Pakistan Budget 2023-24 Big Relief For People

Pakistan Budget 2023-24 Big Relief For People

Pakistan Budget 2023-24 Big Relief For People


Amidst a backdrop of political instability and a dire economic situation resulting from the suspension of the IMF bailout program, the government led by the PDM (Pakistan Democratic Movement) is preparing to present a budget with a deficit of Rs14 trillion for the fiscal year 2023-24. The budget, which has received approval from the federal cabinet, includes proposals for new taxes amounting to over Rs700 billion. Finance Minister Ishaq Dar is scheduled to present the budget in the National Assembly at 4 pm today.
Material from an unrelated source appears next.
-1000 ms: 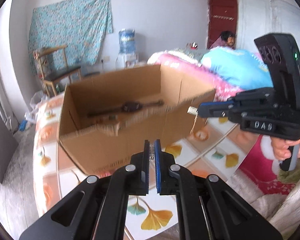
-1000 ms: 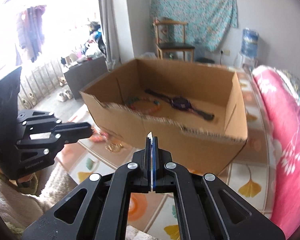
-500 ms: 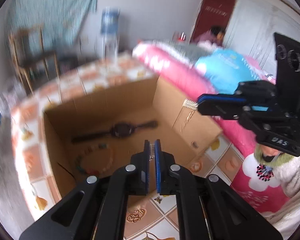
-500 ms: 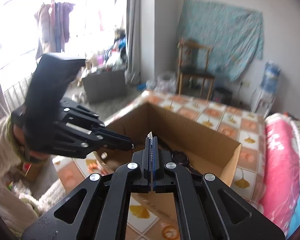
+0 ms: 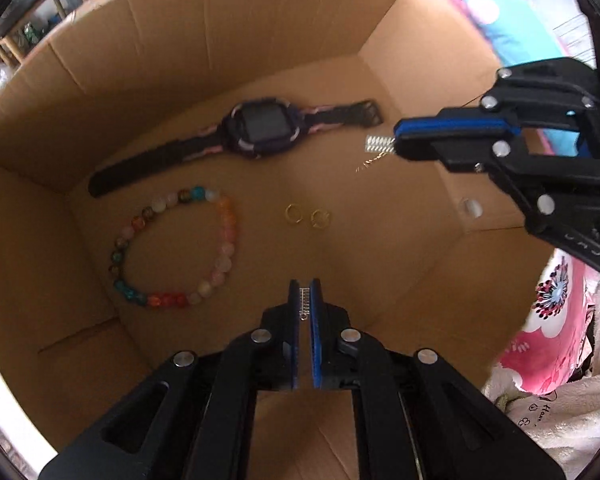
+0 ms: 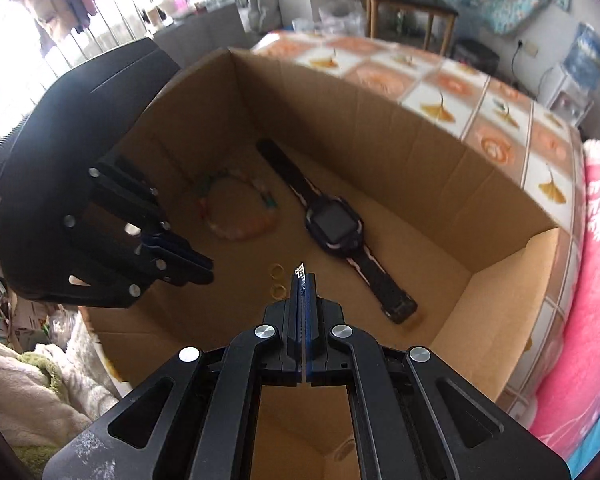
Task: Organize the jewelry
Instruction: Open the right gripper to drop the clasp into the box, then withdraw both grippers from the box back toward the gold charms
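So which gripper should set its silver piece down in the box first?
Left, likely: left gripper holds its silver piece over bare box floor; right gripper crowds the watch and rings.

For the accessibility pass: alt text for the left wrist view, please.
Left gripper, shut on a small silver earring, points down into a cardboard box holding a watch, bead bracelet and two gold rings. Right gripper pinches a matching earring.

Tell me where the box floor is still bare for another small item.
Bare floor lies right of the rings, up to the box wall, and below the bracelet. The left half is crowded: watch above, bracelet beneath.
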Action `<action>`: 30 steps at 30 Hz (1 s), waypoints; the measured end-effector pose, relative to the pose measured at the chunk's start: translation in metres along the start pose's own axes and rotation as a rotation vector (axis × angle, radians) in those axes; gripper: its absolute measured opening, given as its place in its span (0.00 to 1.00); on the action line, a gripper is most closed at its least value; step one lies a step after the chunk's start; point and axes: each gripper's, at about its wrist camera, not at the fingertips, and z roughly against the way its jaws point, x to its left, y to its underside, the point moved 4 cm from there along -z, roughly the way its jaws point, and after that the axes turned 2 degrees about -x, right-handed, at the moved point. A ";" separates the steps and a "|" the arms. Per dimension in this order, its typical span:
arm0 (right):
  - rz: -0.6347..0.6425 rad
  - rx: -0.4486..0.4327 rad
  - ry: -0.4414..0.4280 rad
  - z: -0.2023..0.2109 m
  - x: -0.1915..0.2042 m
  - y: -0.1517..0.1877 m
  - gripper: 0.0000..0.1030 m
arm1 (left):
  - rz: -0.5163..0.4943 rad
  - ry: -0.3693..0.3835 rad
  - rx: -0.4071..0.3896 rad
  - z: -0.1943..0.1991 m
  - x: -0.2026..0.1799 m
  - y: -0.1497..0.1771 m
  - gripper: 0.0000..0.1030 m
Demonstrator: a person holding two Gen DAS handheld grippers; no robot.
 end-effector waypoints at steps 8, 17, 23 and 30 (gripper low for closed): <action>-0.027 0.012 -0.008 -0.003 -0.006 -0.002 0.04 | 0.053 -0.018 0.076 -0.012 0.012 0.003 0.22; -0.057 -0.087 0.029 0.027 -0.007 -0.004 0.24 | 0.017 -0.073 -0.034 0.016 0.014 -0.001 0.49; -0.077 -0.306 0.082 0.097 0.004 0.002 0.45 | -0.019 -0.087 -0.284 0.081 0.002 0.015 0.53; -0.097 -0.577 0.046 0.174 0.067 0.066 0.66 | 0.053 -0.006 -0.660 0.169 -0.017 0.098 0.79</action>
The draft budget for the financial year 2023-24, prepared by the federal government, anticipates a deficit of 7.7 percent of GDP or more than Rs6,000 billion, while the country's projected income for the next fiscal year is estimated at Rs9,200 billion. The proposed budget includes a 20% increase in salaries and a 15% hike in pensions. It allocates Rs7,500 billion for debt and interest payments, Rs1,800 billion for defense, and Rs1,150 billion for development projects. Additionally, Rs430 billion will be allocated for the Benazir Income Support Programme.
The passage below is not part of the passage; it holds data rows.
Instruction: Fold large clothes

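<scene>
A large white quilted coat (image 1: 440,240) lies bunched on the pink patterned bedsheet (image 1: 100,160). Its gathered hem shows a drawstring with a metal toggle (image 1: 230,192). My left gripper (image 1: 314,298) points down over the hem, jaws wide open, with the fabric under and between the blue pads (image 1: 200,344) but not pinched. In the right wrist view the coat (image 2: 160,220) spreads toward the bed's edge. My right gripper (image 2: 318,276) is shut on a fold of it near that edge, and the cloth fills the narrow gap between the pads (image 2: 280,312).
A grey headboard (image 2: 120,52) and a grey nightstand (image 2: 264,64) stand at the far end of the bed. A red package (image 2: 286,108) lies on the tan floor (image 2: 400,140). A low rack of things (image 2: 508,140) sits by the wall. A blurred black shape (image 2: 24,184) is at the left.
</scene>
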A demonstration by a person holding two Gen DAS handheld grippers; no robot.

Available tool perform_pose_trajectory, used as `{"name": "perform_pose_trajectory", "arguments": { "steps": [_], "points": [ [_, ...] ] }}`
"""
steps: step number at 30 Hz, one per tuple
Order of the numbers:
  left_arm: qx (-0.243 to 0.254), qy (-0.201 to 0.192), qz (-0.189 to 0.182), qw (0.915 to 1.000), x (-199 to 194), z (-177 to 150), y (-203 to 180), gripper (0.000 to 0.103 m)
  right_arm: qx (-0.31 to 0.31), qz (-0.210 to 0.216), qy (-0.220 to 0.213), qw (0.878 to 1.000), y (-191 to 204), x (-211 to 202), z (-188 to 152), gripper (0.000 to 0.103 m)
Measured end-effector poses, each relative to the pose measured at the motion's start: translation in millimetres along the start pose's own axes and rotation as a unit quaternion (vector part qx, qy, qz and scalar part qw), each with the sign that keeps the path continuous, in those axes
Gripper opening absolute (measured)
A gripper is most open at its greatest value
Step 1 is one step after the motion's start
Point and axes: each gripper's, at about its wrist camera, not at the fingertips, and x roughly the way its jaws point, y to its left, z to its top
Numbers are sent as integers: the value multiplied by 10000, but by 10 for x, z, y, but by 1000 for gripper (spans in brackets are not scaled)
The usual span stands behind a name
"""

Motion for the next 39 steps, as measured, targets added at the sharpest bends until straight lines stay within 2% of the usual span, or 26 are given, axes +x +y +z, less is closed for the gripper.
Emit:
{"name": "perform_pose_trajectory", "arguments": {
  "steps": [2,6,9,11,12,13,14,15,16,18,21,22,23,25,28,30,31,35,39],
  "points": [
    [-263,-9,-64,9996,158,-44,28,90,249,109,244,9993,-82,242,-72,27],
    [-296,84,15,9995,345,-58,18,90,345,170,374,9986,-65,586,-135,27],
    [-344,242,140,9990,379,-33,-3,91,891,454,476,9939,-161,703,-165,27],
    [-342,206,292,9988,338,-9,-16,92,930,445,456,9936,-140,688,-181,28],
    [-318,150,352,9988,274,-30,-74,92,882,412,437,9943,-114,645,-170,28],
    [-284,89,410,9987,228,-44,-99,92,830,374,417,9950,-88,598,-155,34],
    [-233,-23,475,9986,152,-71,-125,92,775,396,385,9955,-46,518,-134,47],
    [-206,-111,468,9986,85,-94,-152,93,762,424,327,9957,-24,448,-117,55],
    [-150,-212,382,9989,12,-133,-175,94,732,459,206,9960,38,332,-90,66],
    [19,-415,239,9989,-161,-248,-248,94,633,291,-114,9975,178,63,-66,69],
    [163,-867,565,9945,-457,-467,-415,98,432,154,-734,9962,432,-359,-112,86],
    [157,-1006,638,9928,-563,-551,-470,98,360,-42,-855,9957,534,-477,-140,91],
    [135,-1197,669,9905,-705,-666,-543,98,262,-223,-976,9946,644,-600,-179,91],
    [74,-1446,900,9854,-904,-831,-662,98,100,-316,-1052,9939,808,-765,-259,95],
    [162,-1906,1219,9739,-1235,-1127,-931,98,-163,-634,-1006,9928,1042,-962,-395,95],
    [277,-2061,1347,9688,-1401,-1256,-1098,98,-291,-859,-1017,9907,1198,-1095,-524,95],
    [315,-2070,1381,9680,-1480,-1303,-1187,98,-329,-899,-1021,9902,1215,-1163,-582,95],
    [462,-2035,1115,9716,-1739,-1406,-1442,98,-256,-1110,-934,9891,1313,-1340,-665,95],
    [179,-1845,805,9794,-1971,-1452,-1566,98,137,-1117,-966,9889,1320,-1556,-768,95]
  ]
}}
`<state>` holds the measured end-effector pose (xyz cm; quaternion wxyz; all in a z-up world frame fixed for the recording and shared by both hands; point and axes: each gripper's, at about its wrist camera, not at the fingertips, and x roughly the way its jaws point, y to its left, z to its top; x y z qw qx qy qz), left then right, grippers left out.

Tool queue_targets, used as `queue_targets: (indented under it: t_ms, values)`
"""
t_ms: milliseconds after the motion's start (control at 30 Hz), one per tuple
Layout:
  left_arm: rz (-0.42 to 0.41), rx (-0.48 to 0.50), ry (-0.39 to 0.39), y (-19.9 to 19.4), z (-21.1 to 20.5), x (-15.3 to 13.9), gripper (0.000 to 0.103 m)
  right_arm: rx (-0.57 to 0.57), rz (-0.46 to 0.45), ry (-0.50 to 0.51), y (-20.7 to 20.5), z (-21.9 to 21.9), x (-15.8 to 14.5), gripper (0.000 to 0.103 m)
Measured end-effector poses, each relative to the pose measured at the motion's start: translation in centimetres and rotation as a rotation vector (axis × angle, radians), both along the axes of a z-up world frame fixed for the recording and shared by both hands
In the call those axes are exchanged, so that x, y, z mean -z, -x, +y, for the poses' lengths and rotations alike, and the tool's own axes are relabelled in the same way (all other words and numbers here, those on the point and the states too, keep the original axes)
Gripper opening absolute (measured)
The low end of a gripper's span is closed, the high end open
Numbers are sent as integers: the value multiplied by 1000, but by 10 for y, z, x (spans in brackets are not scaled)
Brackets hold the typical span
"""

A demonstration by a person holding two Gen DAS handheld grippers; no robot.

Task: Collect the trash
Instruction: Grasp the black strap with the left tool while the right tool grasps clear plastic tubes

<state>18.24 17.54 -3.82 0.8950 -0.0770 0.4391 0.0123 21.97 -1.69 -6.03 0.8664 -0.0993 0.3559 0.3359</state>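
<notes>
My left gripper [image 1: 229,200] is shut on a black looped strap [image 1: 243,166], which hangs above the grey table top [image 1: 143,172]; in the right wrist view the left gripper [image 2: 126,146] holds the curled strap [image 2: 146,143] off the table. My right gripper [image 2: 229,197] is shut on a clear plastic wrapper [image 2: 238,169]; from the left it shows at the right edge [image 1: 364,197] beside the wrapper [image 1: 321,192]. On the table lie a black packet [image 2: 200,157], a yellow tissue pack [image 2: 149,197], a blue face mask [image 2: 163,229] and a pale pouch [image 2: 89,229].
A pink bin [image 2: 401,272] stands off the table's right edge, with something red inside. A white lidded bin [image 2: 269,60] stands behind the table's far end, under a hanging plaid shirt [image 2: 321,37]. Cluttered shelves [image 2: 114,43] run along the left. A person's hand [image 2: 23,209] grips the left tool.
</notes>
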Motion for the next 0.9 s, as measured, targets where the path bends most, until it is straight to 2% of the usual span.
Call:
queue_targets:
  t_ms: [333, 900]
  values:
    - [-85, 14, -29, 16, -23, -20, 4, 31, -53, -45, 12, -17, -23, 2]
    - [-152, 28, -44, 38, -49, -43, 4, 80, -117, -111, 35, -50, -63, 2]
To generate additional revenue, the budget proposes the implementation of new taxes amounting to Rs700 billion. This would result in increased prices for items such as cigarettes, cosmetics, shaving products, chocolates, cornflakes, and cereals. The budget also suggests higher taxes on imported luxury items, imported mobile phones, and imported vehicles.

The Federal Board of Revenue (FBR) aims to target non-filers as well. Withholding tax will be imposed on cash withdrawals from banks, and air travel will become more expensive for non-filers. On the other hand, the budget includes a subsidy of Rs1,300 billion, with the energy sector receiving the highest allocation of Rs975 billion. Furthermore, funds will be designated for utility stores, a Ramadan package, and the waiver of loans for flood-affected farmers.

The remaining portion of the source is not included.